:: Try it ::
Write back each entry precisely as it is given.

:: Data for the task ::
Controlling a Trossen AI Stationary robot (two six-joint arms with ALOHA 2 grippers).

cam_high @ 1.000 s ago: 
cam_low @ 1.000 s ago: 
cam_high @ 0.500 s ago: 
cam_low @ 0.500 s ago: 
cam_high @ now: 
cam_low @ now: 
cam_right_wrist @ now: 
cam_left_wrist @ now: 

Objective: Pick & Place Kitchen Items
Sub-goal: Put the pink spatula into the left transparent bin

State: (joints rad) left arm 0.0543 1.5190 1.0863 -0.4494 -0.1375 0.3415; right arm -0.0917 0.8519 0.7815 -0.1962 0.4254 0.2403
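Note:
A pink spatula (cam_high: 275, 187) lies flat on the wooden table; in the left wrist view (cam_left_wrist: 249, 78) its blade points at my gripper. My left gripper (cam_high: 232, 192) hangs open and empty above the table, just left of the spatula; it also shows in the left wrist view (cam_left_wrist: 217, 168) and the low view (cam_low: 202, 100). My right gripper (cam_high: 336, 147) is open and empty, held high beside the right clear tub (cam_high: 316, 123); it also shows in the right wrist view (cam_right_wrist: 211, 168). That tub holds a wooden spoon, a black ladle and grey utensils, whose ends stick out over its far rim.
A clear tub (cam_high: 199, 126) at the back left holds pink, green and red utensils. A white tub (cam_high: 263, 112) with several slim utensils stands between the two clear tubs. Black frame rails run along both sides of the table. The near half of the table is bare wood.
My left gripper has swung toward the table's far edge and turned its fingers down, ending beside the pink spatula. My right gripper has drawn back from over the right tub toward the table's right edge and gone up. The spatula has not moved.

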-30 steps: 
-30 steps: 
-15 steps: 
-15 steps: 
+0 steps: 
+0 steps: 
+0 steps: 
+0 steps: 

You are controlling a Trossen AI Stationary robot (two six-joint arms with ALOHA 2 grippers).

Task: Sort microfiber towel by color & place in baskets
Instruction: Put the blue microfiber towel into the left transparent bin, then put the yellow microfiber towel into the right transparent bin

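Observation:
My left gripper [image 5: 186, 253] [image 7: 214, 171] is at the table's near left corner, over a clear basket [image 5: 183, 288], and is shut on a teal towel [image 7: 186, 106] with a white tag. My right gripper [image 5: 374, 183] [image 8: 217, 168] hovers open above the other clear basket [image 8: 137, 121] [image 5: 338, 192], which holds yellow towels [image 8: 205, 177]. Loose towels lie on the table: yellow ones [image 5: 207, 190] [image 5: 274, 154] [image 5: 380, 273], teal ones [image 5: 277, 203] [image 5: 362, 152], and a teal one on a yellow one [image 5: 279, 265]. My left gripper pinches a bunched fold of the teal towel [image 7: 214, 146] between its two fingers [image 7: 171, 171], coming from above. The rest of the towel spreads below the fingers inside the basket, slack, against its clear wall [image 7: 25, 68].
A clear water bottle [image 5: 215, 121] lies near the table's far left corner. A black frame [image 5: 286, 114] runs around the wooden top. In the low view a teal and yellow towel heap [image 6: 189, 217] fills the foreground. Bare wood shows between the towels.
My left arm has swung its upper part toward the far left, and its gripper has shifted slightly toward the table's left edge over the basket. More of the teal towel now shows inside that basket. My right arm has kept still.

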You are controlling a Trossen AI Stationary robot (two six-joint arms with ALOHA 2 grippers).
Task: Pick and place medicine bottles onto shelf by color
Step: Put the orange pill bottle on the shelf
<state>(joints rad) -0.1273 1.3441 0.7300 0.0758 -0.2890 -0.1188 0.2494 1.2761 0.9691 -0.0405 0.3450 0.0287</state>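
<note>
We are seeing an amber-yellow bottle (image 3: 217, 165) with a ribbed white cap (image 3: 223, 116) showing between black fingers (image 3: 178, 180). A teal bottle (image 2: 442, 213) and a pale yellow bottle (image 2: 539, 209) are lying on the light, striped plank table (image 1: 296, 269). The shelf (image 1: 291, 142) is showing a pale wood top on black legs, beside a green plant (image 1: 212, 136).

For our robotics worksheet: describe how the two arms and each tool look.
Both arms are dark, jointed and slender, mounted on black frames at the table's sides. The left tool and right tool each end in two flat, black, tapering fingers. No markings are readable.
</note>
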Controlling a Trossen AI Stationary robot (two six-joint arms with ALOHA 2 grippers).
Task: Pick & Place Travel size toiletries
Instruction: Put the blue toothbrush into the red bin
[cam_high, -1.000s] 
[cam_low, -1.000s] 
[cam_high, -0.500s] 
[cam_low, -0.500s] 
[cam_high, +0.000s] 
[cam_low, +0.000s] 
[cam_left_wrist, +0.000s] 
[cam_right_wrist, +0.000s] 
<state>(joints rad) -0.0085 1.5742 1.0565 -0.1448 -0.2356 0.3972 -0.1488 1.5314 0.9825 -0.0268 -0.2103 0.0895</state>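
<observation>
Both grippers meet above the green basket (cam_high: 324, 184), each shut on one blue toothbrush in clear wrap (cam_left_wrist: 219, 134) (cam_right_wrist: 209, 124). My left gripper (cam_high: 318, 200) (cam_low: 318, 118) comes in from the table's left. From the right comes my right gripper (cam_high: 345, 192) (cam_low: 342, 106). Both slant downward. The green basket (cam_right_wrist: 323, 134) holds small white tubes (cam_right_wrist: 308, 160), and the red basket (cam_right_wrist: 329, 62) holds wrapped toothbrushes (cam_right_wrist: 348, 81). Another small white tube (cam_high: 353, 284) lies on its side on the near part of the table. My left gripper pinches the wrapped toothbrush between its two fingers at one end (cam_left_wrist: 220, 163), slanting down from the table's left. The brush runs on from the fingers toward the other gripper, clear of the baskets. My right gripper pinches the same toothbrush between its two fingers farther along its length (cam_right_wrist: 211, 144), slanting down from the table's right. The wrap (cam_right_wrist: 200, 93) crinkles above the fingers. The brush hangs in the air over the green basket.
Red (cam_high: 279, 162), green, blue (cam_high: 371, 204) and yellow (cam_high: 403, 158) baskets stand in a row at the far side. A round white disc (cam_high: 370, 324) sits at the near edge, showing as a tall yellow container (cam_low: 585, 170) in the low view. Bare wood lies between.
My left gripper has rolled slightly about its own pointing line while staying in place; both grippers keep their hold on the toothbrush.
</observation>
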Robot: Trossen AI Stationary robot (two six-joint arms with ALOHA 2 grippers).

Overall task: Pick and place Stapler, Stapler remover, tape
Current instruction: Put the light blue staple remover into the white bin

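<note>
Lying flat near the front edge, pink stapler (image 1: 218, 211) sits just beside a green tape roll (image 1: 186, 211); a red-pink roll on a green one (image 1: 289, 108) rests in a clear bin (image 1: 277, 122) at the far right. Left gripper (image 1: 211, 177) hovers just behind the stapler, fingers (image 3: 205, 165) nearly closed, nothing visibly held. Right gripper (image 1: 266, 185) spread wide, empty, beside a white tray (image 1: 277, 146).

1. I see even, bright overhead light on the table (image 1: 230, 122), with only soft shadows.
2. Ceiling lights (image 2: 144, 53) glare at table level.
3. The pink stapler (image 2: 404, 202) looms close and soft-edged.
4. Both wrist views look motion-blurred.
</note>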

:: Response to this exercise ::
Controlling a Trossen AI Stationary robot (two six-joint arms with ALOHA 2 grippers).

cam_high @ 1.000 s ago: 
cam_low @ 1.000 s ago: 
cam_high @ 0.500 s ago: 
cam_low @ 0.500 s ago: 
cam_high @ now: 
cam_low @ now: 
cam_right_wrist @ now: 
cam_left_wrist @ now: 

Objective: Pick & Place Kitchen Items
Sub-goal: Put the pink spatula into the left transparent bin

State: (joints rad) left arm 0.0543 1.5190 1.0863 -0.4494 -0.1375 0.3415; right arm -0.0917 0.8519 0.7815 -0.1962 0.4254 0.2403
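Note:
A pink spatula (cam_high: 275, 187) lies flat on the wooden table; in the left wrist view (cam_left_wrist: 249, 78) its blade points at my gripper. My left gripper (cam_high: 232, 192) hangs open and empty above the table, just left of the spatula; it also shows in the left wrist view (cam_left_wrist: 217, 168) and the low view (cam_low: 202, 100). My right gripper (cam_high: 336, 147) is open and empty, held high beside the right clear tub (cam_high: 316, 123); it also shows in the right wrist view (cam_right_wrist: 211, 168). That tub holds a wooden spoon, a black ladle and grey utensils, whose ends stick out over its far rim.
A clear tub (cam_high: 199, 126) at the back left holds pink, green and red utensils. A white tub (cam_high: 263, 112) with several slim utensils stands between the two clear tubs. Black frame rails run along both sides of the table. The near half of the table is bare wood.
My left gripper has swung toward the table's far edge and turned its fingers down, ending beside the pink spatula. My right gripper has drawn back from over the right tub toward the table's right edge and gone up. The spatula has not moved.
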
-30 steps: 
-30 steps: 
-15 steps: 
-15 steps: 
+0 steps: 
+0 steps: 
+0 steps: 
+0 steps: 

You are controlling a Trossen AI Stationary robot (two six-joint arms with ALOHA 2 grippers).

Task: Sort microfiber towel by color & place in baskets
Instruction: Put the blue microfiber towel into the left transparent bin, then put the yellow microfiber towel into the right transparent bin

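Observation:
My left gripper [image 5: 186, 253] [image 7: 214, 171] is at the table's near left corner, over a clear basket [image 5: 183, 288], and is shut on a teal towel [image 7: 186, 106] with a white tag. My right gripper [image 5: 374, 183] [image 8: 217, 168] hovers open above the other clear basket [image 8: 137, 121] [image 5: 338, 192], which holds yellow towels [image 8: 205, 177]. Loose towels lie on the table: yellow ones [image 5: 207, 190] [image 5: 274, 154] [image 5: 380, 273], teal ones [image 5: 277, 203] [image 5: 362, 152], and a teal one on a yellow one [image 5: 279, 265]. My left gripper pinches a bunched fold of the teal towel [image 7: 214, 146] between its two fingers [image 7: 171, 171], coming from above. The rest of the towel spreads below the fingers inside the basket, slack, against its clear wall [image 7: 25, 68].
A clear water bottle [image 5: 215, 121] lies near the table's far left corner. A black frame [image 5: 286, 114] runs around the wooden top. In the low view a teal and yellow towel heap [image 6: 189, 217] fills the foreground. Bare wood shows between the towels.
My left arm has swung its upper part toward the far left, and its gripper has shifted slightly toward the table's left edge over the basket. More of the teal towel now shows inside that basket. My right arm has kept still.
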
You are controlling a Trossen AI Stationary robot (two six-joint arms with ALOHA 2 grippers).
Task: Pick and place medicine bottles onto shelf by color
Step: Put the orange pill bottle on the shelf
<state>(joints rad) -0.1273 1.3441 0.7300 0.0758 -0.2890 -0.1188 0.2494 1.2761 0.9691 -0.0405 0.3450 0.0287</state>
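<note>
We are seeing an amber-yellow bottle (image 3: 217, 165) with a ribbed white cap (image 3: 223, 116) showing between black fingers (image 3: 178, 180). A teal bottle (image 2: 442, 213) and a pale yellow bottle (image 2: 539, 209) are lying on the light, striped plank table (image 1: 296, 269). The shelf (image 1: 291, 142) is showing a pale wood top on black legs, beside a green plant (image 1: 212, 136).

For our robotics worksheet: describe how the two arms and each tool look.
Both arms are dark, jointed and slender, mounted on black frames at the table's sides. The left tool and right tool each end in two flat, black, tapering fingers. No markings are readable.
</note>
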Controlling a Trossen AI Stationary robot (two six-joint arms with ALOHA 2 grippers).
Task: Pick & Place Travel size toiletries
Instruction: Put the blue toothbrush into the red bin
[cam_high, -1.000s] 
[cam_low, -1.000s] 
[cam_high, -0.500s] 
[cam_low, -0.500s] 
[cam_high, +0.000s] 
[cam_low, +0.000s] 
[cam_left_wrist, +0.000s] 
[cam_right_wrist, +0.000s] 
<state>(joints rad) -0.0085 1.5742 1.0565 -0.1448 -0.2356 0.3972 -0.1488 1.5314 0.9825 -0.0268 -0.2103 0.0895</state>
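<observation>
Both grippers meet above the green basket (cam_high: 324, 184), each shut on one blue toothbrush in clear wrap (cam_left_wrist: 219, 134) (cam_right_wrist: 209, 124). My left gripper (cam_high: 318, 200) (cam_low: 318, 118) comes in from the table's left. From the right comes my right gripper (cam_high: 345, 192) (cam_low: 342, 106). Both slant downward. The green basket (cam_right_wrist: 323, 134) holds small white tubes (cam_right_wrist: 308, 160), and the red basket (cam_right_wrist: 329, 62) holds wrapped toothbrushes (cam_right_wrist: 348, 81). Another small white tube (cam_high: 353, 284) lies on its side on the near part of the table. My left gripper pinches the wrapped toothbrush between its two fingers at one end (cam_left_wrist: 220, 163), slanting down from the table's left. The brush runs on from the fingers toward the other gripper, clear of the baskets. My right gripper pinches the same toothbrush between its two fingers farther along its length (cam_right_wrist: 211, 144), slanting down from the table's right. The wrap (cam_right_wrist: 200, 93) crinkles above the fingers. The brush hangs in the air over the green basket.
Red (cam_high: 279, 162), green, blue (cam_high: 371, 204) and yellow (cam_high: 403, 158) baskets stand in a row at the far side. A round white disc (cam_high: 370, 324) sits at the near edge, showing as a tall yellow container (cam_low: 585, 170) in the low view. Bare wood lies between.
My left gripper has rolled slightly about its own pointing line while staying in place; both grippers keep their hold on the toothbrush.
</observation>
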Robot: Trossen AI Stationary robot (two six-joint arms with ALOHA 2 grippers).

Overall task: Pick and place Stapler, Stapler remover, tape
Current instruction: Put the light blue staple remover into the white bin

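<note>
Lying flat near the front edge, pink stapler (image 1: 218, 211) sits just beside a green tape roll (image 1: 186, 211); a red-pink roll on a green one (image 1: 289, 108) rests in a clear bin (image 1: 277, 122) at the far right. Left gripper (image 1: 211, 177) hovers just behind the stapler, fingers (image 3: 205, 165) nearly closed, nothing visibly held. Right gripper (image 1: 266, 185) spread wide, empty, beside a white tray (image 1: 277, 146).

1. I see even, bright overhead light on the table (image 1: 230, 122), with only soft shadows.
2. Ceiling lights (image 2: 144, 53) glare at table level.
3. The pink stapler (image 2: 404, 202) looms close and soft-edged.
4. Both wrist views look motion-blurred.
</note>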

The required output has been given.